The core of NIST Special Publication 800-61 (“Computer Security Incident Handling Guide”) is also the incident management cycle.

The NIST SP 800-61 incident response life cycle phases

The NIST recommendation defines four phases of incident response life cycle:

  1. Preparation
  2. Detection and analysis
  3. Containment, eradication and recovery
  4. Post-incident activity

Very often the popular view of incident management is limited to phases 2 and 3. This is where most of “visible” activities take place.
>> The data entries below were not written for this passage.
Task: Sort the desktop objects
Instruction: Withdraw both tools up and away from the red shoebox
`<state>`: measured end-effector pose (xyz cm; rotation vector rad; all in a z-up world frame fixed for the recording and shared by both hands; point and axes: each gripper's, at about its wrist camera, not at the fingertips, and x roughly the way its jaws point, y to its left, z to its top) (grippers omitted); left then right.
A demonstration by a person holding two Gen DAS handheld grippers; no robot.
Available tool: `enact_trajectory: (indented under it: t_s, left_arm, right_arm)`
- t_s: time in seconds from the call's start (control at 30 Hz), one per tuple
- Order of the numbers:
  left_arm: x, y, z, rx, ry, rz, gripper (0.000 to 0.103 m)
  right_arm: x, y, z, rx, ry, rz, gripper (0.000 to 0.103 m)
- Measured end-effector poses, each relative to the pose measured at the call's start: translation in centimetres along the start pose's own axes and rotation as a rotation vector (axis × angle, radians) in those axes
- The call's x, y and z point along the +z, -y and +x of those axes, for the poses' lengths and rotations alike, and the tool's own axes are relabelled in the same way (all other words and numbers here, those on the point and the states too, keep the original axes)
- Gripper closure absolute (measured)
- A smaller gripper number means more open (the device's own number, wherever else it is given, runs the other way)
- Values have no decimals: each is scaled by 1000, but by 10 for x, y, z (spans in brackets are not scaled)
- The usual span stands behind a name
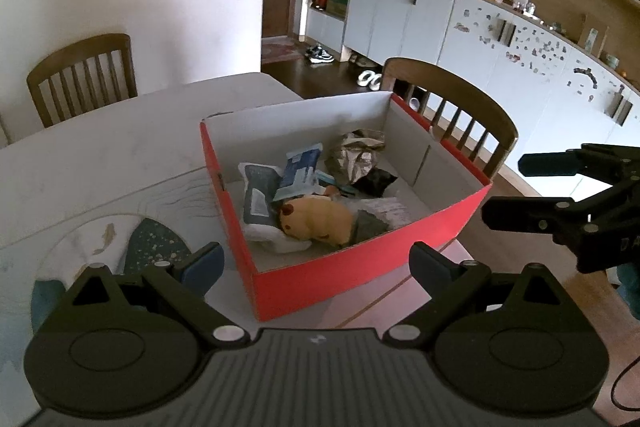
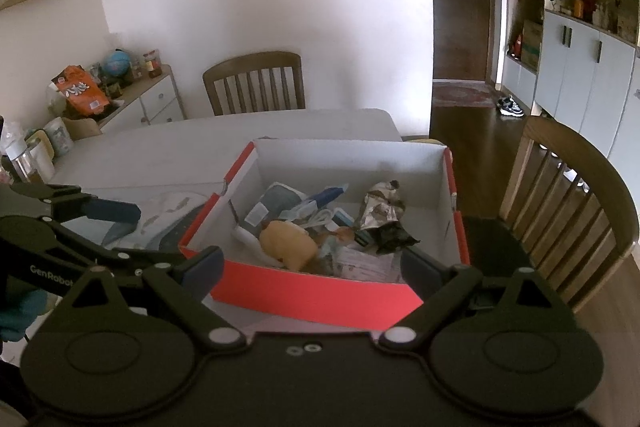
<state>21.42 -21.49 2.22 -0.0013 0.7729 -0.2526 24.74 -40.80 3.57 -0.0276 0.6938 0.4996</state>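
Observation:
A red cardboard box (image 1: 340, 279) (image 2: 316, 293) with a white inside stands on the table. In it lie a yellow plush toy (image 1: 320, 219) (image 2: 288, 245), a blue-and-white packet (image 1: 300, 171) (image 2: 320, 199), a grey pouch (image 1: 258, 195), a crumpled foil bag (image 1: 358, 155) (image 2: 380, 207) and a black wrapper (image 1: 374, 181) (image 2: 394, 235). My left gripper (image 1: 318, 267) (image 2: 148, 235) hovers open and empty before the box's near left corner. To the right of the box, my right gripper (image 2: 312, 269) (image 1: 516, 189) is also open, holding nothing.
A patterned mat (image 1: 152, 243) lies on the pale table (image 1: 120, 155) left of the box. Wooden chairs (image 1: 84, 75) (image 1: 460, 107) (image 2: 568, 187) stand around the table. A bottle and cups (image 2: 24, 155) sit at the table's far left edge.

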Motion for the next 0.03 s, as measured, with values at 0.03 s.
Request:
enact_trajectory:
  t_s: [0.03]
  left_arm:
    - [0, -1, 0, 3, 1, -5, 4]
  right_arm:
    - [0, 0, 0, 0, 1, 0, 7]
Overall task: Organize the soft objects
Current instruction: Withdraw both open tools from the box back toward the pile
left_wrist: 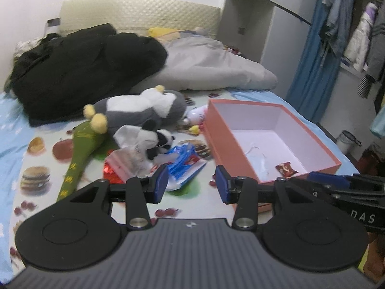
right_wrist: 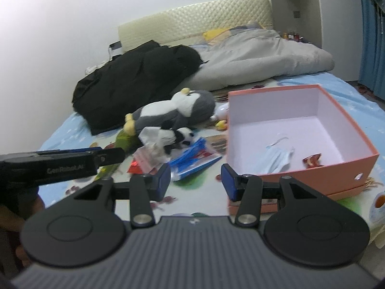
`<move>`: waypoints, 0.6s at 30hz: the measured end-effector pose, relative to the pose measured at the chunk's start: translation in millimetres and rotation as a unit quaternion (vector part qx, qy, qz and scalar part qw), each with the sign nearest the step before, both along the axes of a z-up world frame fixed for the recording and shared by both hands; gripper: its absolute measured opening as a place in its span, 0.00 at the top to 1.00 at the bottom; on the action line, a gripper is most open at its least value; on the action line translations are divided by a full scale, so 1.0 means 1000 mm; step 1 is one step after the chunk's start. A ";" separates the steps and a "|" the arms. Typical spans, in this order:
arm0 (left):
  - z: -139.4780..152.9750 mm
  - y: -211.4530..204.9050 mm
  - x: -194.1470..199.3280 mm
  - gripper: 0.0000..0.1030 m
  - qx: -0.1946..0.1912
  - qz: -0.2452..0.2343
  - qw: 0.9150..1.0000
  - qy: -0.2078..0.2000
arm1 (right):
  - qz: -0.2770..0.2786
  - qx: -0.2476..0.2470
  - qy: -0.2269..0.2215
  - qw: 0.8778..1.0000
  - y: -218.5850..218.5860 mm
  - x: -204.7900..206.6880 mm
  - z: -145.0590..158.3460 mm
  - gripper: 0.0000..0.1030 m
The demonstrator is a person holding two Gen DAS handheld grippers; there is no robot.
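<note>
A grey and white plush penguin (left_wrist: 142, 110) (right_wrist: 178, 108) lies on the bed, with a small plush panda (left_wrist: 154, 139) (right_wrist: 173, 137) in front of it and a green plush stick (left_wrist: 79, 154) to the left. An open salmon box (left_wrist: 240, 142) (right_wrist: 349, 166) stands to the right; it holds a blue face mask (right_wrist: 276, 159) and a red candy (right_wrist: 312, 161). My left gripper (left_wrist: 191, 184) is open and empty, above the sheet near the box's near corner. My right gripper (right_wrist: 196, 180) is open and empty, left of the box.
Blue and red wrappers (left_wrist: 182, 166) (right_wrist: 192, 156) lie by the panda. A black coat (left_wrist: 81, 77) and a grey duvet (left_wrist: 211, 65) fill the bed's far end. A small white toy (left_wrist: 196, 116) sits behind the box. Clothes hang at the right (left_wrist: 349, 36).
</note>
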State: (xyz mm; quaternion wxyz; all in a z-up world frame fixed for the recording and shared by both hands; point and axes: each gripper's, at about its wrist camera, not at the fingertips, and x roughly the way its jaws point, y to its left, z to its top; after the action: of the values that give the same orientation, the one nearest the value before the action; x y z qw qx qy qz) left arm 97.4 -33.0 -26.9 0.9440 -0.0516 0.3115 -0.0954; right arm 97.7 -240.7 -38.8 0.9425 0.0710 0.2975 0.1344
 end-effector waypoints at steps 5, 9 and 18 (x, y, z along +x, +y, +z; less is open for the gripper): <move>-0.010 0.019 -0.012 0.52 -0.016 0.028 0.999 0.012 | 0.012 -0.003 0.011 1.000 0.012 -0.008 0.000 0.52; -0.019 0.028 -0.020 0.52 -0.023 0.043 0.999 0.020 | 0.025 -0.006 0.024 0.999 0.020 -0.014 -0.004 0.52; -0.039 0.041 -0.011 0.52 -0.036 0.070 0.996 0.038 | 0.049 -0.018 0.053 0.997 0.037 0.004 -0.019 0.52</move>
State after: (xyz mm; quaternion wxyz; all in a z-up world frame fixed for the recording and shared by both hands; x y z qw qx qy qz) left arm 86.6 7.9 -66.2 0.9332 -0.1109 0.3395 -0.0383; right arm 101.6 -204.2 -58.1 0.9190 0.0464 0.3522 0.1708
For example, colleagues from other departments rarely see incident response team preparing for incidents.

But all four phases of incident management life cycle are equally important.

Let’s look at each of them shortly and how they relate to each other, as described in NIST SP 800-61.

What’s happening in each phase?

The “Preparation” phase allows an organization and its incident response team to prepare for incident handling (and, if possible, to reduce probability of an incident occurring).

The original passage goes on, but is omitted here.